Photo courtesy John Gould

Like an external absence, like a sudden bell,
the sea spreads the sound of the heart,
raining, at nightfall, on a lonely coast:
night doubtless falls,
and its mournful, shipwrecked-banner blue
peoples itself with planets of hoarse silver.

—Paublo Neruda, from “Barcarole” in Residence on Earth

After last week’s descent into the “other,” I’m still reeling, still sitting on the bank of that river waiting for the experience of nature to clean me out, the alchemy to transform my mood. Yet here I am with Neruda. Vacillating in the spaces between the “lonely coast” and “planets of hoarse silver.” The “external absence” still the most prominent feature.

But Neruda’s poem is moving. The melancholy is not static, like the tone that pervades Mathew Arnold’s famous lines from “Dover Beach”:

The Sea of Faith
Was once, too, at the full, and round earth’s shore
Lay like the folds of a bright girdle furl’d.
But now I only hear
Its melancholy, long, withdrawing roar,
Retreating, to the breath
Of the night-wind, down the vast edges drear
And naked shingles of the world.

Arnold’s sea is, by nature now, a sorrowful force. More than an “external absence” it is an active agent of sadness he perceives acting on him. It is only by resisting this nature, by turning “to one another” that he can survive the reality of his existence on a “darkling plain.”

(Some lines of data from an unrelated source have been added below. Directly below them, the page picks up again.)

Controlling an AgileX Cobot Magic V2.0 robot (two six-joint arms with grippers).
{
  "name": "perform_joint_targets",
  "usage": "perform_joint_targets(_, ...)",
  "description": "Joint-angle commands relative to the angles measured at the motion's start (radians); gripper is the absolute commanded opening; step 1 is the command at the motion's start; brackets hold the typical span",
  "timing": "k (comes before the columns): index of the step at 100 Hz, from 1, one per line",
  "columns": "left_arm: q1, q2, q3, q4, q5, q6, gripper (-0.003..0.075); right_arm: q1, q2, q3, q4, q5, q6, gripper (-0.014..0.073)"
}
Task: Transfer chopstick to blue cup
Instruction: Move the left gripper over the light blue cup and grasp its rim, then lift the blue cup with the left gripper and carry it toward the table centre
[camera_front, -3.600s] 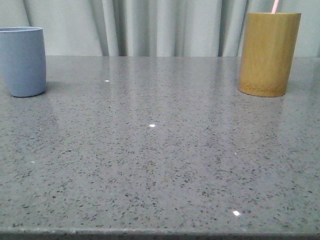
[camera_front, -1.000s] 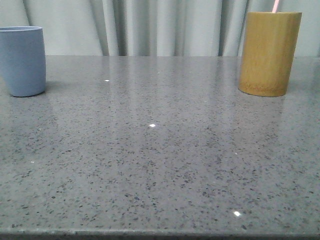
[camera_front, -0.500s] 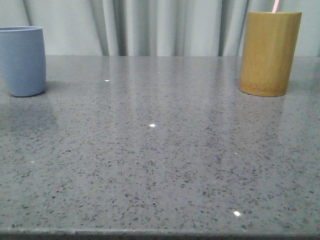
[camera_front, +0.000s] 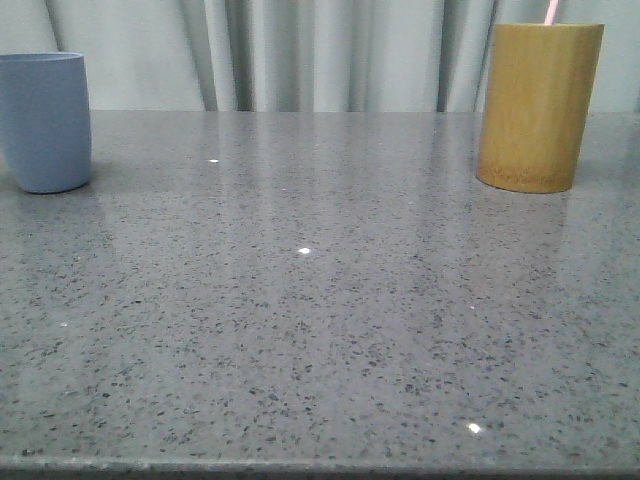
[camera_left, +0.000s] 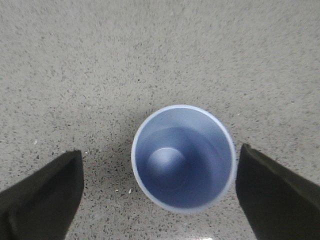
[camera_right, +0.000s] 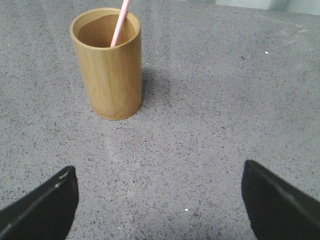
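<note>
Black fingers (camera_left: 42, 197) of the left gripper (camera_left: 160, 200) stand spread wide and empty directly above the blue cup (camera_left: 183, 157), likely so its mouth can be watched or steadied while it receives. The cup sits at the table's (camera_front: 320, 330) far left, empty inside. The right gripper (camera_right: 160, 210) is likewise wide open and holds nothing, hanging nearer than the tan bamboo holder (camera_right: 107, 65) at the far right, well apart from the cup. One pale pink chopstick (camera_right: 120, 22) leans upright inside that holder, its top standing above the rim, where a pinch from above seems easiest.
</note>
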Motion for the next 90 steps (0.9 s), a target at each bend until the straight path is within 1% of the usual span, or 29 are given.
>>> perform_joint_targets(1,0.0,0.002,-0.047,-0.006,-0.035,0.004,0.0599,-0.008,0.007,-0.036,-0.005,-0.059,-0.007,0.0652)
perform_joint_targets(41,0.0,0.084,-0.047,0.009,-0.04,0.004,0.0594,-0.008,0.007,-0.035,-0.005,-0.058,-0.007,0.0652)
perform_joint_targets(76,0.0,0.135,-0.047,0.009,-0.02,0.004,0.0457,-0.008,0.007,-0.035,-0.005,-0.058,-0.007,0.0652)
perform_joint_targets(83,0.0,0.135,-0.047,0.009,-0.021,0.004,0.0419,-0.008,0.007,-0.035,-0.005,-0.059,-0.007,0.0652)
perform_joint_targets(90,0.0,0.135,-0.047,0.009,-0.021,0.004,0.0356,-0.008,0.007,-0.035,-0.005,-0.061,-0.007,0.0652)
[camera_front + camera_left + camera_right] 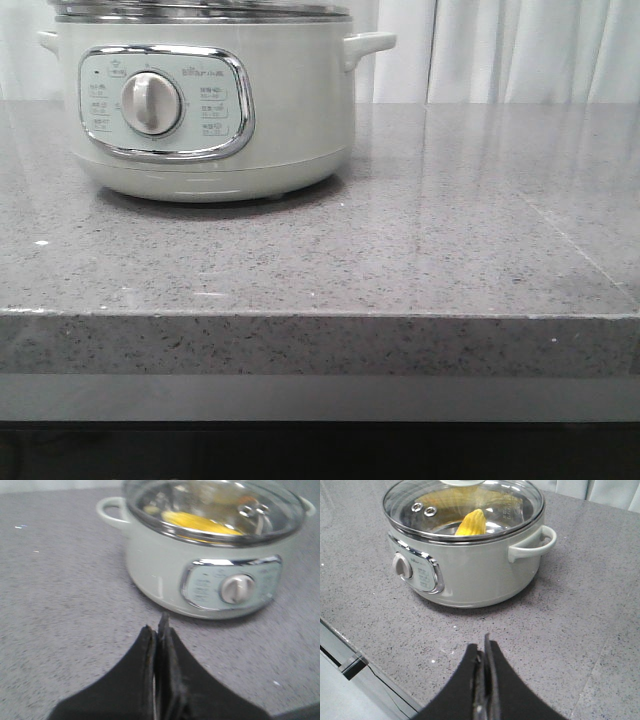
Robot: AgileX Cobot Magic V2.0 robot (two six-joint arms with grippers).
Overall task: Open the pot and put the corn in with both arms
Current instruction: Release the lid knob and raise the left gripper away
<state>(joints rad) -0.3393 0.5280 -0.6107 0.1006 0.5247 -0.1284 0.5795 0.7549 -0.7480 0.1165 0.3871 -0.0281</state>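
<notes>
Grey speckled counter, white curtain behind. Pot sits far left on the counter, glass lid seated on its rim. Corn already lies inside the pot, seen through the lid from both wrist views. Judgement: task looks essentially finished, corn in and pot covered again; what remains is likely only parking the arms. Left gripper and right gripper both hang near the counter's front, well apart from the pot, jaws pressed together, empty, touching nothing.
</notes>
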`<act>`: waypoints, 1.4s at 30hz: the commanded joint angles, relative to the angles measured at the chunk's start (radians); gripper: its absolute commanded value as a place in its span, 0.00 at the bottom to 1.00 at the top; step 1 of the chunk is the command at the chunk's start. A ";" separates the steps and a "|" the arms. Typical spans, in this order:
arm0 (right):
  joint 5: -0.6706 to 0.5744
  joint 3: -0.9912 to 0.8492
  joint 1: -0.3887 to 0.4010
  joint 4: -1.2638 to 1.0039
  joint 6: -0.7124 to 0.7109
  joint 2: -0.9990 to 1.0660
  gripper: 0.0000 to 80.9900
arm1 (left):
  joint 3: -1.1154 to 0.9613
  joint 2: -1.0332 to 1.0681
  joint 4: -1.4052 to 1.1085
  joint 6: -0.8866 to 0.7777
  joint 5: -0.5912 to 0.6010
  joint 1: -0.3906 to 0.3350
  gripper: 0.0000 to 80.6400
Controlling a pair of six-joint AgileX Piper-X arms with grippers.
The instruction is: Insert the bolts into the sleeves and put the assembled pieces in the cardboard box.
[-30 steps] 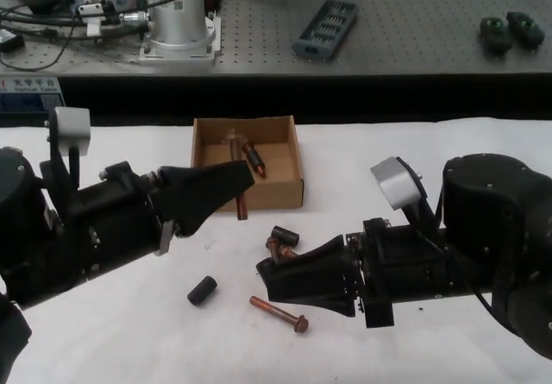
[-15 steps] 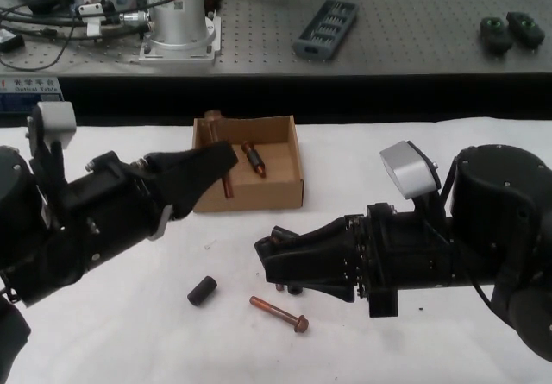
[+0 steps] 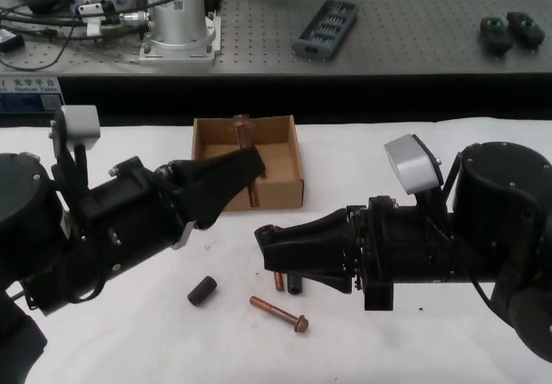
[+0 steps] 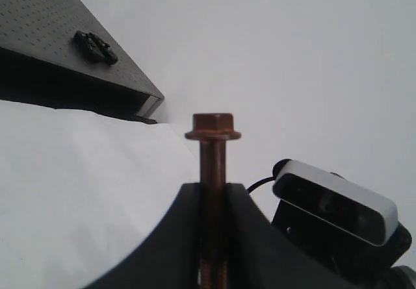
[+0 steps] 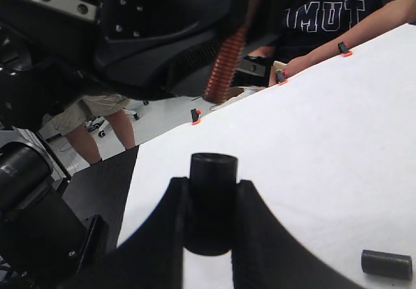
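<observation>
Your left gripper (image 3: 245,166) has swung right with its bolt (image 4: 213,133), pinched upright at the cardboard box (image 3: 280,192); the lower shank is buried in the grip. Your right gripper (image 5: 211,188) clamps a sleeve (image 5: 212,169), its base hidden, near a loose bolt (image 3: 279,312).

The right gripper (image 5: 211,185) has both fingers pressed against a black sleeve (image 5: 211,214), whose end sticks out past the fingertips. Farther off, above the white cloth (image 5: 305,139), the left gripper (image 5: 221,23) holds a copper bolt (image 5: 224,68) with its threaded end pointing out. A second sleeve (image 5: 386,263) lies on its side on the cloth, well apart from both grippers.
</observation>
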 commanded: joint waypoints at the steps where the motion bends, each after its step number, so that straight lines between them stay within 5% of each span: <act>1: 0.066 0.000 0.001 -0.056 0.046 -0.015 0.05 | -0.005 0.000 -0.022 0.026 -0.036 -0.004 0.01; 15: 0.105 0.002 0.001 -0.083 0.101 -0.015 0.05 | -0.005 0.000 -0.045 0.041 -0.043 -0.004 0.01; 42: -0.002 0.002 0.001 -0.079 0.128 -0.015 0.05 | -0.005 0.000 0.017 0.086 0.007 -0.004 0.01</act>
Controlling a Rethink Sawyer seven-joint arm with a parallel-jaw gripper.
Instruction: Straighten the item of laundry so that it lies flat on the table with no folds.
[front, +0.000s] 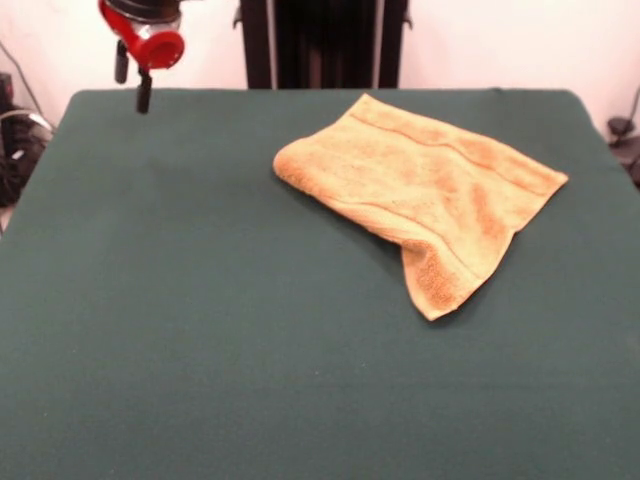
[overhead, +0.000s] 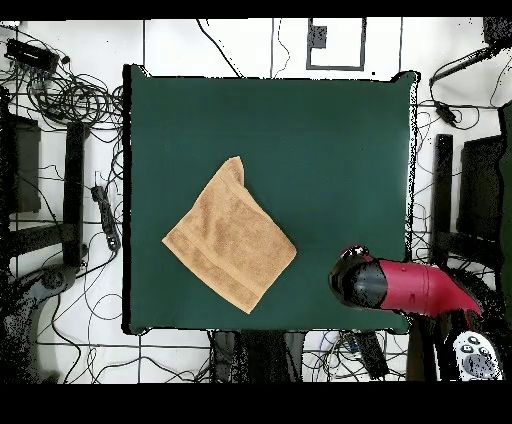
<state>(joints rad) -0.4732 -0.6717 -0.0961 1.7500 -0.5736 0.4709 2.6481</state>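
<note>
Table (front: 200, 330) green felt, white wall behind, cables on floor. Towel (front: 420, 190) at 2 o'clock, folded over, rumpled. Gripper (front: 133, 85) at 11, well apart, jaws open.

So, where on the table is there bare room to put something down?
The table is bare along its whole near side in the front view, below the towel, and on the side under the gripper. Only the far corner away from the gripper, where the folded towel lies, is taken.
</note>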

Neruda’s tone is more contemplative, finding some internal witness that notices how nature contains within its mourning the birth of beauty and potential. It is more his own alienation from nature that causes pain.

From “Ritual of my Legs:

Always,
manufactured products, socks, shoes,
or simply infinite air,
there will be between my fee and the earth
stressing the isolated and solitary part of my being,
something tenaciously involved between my life and the earth,
something openly unconquerable and unfriendly.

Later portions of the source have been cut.